• _DATA SHOWN_:

%%

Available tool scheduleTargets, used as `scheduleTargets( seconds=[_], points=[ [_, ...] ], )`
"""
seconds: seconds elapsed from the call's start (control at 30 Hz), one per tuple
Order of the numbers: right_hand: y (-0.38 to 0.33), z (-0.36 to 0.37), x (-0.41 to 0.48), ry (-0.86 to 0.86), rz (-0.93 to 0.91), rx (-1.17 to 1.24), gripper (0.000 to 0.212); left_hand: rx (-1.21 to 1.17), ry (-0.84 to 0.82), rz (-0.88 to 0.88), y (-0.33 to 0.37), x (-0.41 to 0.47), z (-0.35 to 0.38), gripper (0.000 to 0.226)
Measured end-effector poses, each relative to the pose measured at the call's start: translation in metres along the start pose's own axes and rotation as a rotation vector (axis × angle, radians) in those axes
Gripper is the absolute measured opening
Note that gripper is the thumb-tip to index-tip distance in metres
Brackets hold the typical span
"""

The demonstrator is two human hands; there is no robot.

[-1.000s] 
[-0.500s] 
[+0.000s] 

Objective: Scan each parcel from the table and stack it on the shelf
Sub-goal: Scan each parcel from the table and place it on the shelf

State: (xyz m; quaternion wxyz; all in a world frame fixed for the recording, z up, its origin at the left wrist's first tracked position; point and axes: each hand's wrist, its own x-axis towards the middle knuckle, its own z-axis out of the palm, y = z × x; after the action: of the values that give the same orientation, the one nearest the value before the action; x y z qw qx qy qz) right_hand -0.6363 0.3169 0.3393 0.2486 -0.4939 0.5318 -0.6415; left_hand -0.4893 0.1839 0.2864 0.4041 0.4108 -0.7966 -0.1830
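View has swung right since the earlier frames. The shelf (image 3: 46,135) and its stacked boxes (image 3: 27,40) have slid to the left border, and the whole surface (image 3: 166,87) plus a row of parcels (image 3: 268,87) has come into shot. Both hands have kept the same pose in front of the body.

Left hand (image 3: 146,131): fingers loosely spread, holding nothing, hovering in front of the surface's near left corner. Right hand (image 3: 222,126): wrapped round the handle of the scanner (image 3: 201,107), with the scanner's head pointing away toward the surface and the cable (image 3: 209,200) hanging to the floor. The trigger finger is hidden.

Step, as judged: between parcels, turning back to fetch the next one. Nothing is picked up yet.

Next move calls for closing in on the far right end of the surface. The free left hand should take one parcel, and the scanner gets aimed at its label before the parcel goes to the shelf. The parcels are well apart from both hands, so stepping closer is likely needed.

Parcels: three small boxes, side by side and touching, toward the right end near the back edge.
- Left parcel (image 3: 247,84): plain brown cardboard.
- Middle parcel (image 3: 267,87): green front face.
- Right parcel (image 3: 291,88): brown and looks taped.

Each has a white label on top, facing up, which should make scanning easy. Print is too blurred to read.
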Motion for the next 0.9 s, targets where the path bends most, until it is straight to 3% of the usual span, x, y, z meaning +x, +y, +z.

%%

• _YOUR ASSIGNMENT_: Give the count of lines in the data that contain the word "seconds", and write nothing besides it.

• _SOLVED PROBLEM_: 2